Our take Run IAM Access Analyzer monthly and trim unused permissions. The analysis shows which API calls a role actually made in the past 90 days. Which doors each person actually opened. Scope to those calls plus a small buffer. The teams that adopt this discipline see their IAM attack surface shrink within two quarters without breaking a single workload. The key is the buffer. Trim too aggressively and you break deployments. Trim too conservatively and you’ve done nothing. Two to three extra permissions beyond observed usage is the sweet spot. Downgrade the master key. Don’t take away the key entirely.

That Action: * policy from the deadline scramble? The pipeline rejects it now. “Wildcard actions not permitted.” The developer scopes to exact permissions. Ten minutes of work instead of two years of silent overexposure. Same building. The master keys are collected. Every door has the right lock. Every person has the right card.

Find and Fix Your IAM Attack Surface

Over-privileged roles and forgotten service account keys are silent liabilities. Deep IAM assessment, privilege escalation path mapping, and least-privilege architectures that don’t slow teams down are how you close the gaps before an attacker maps them for you.

Assess Your IAM Posture

Frequently Asked Questions

What does least-privilege actually mean for cloud IAM in practice?

+

Least privilege means each identity can do exactly the operations it needs and nothing more. In AWS, that means scoping IAM policies to specific resource ARNs instead of wildcards and separating read/write into distinct roles. AWS Access Analyzer shows which permissions a role actually used in the past 90 days.

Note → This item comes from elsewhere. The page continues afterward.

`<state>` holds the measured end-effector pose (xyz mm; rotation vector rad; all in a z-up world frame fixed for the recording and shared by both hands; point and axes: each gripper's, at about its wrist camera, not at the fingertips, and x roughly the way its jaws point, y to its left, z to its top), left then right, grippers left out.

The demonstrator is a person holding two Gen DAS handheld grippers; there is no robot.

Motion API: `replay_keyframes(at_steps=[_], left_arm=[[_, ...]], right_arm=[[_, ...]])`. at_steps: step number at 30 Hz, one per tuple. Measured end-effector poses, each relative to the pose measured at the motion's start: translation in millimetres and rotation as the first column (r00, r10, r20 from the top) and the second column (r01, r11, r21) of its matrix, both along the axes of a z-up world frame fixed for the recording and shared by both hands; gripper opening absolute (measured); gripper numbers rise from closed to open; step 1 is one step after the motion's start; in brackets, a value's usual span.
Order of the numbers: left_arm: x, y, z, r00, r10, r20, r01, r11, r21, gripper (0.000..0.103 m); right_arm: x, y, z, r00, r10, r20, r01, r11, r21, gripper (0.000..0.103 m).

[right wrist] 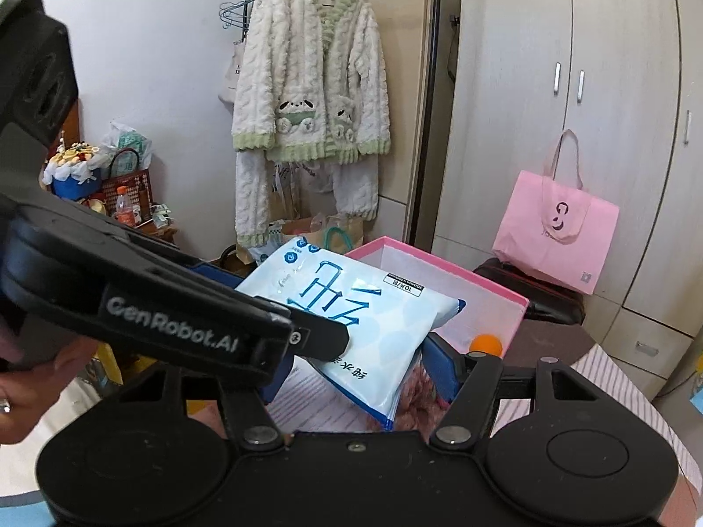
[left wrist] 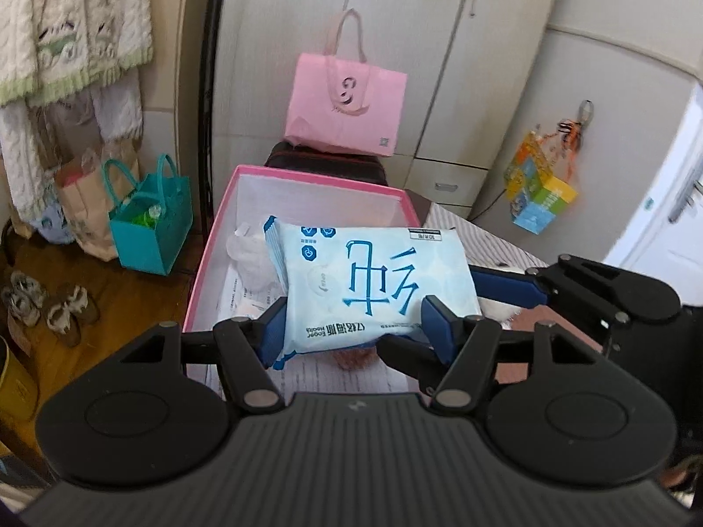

Teams that review and trim unused permissions monthly consistently shrink their IAM permission surface within a few quarters.

What is workload identity federation and why replace service account keys?

+

Workload identity federation lets a workload exchange a short-lived runtime token from Kubernetes, GitHub Actions, or EC2 instance metadata for cloud credentials without any static key file. No key means nothing to steal, rotate, or accidentally commit to git. Every major cloud provider supports this natively. Migrating from key-based auth to federation is the single highest-impact IAM improvement most teams can make.

What is a privilege escalation path and how do you find them?

+

A privilege escalation path is a chain of IAM permissions that lets a lower-privileged identity reach admin access. For example, a role with iam:PassRole plus lambda:CreateFunction can deploy a Lambda that runs with an admin role. IAM policy graph analysis tools build a directed graph of all IAM entities and find every path to a privileged target. AWS accounts almost always reveal multiple non-obvious escalation paths when first analyzed.

What is just-in-time access and when should you use it?

+

Just-in-time access grants elevated privileges only for the duration of a specific approved task, then auto-revokes them. Tools like AWS IAM Identity Center and HashiCorp Boundary support JIT workflows with 1-8 hour time-to-live windows. JIT is most valuable for production database access, infrastructure change windows, and incident response. It shrinks standing privilege exposure from always-on to hours.

How should cross-account access be structured in AWS?

+

Use IAM roles with trust policies, never shared credentials. A role in Account B trusts specific role ARNs in Account A, not the entire account. Audit cross-account trust relationships quarterly because they get created for specific projects and left unrestricted long after the project ends, creating persistent access paths nobody remembers authorizing.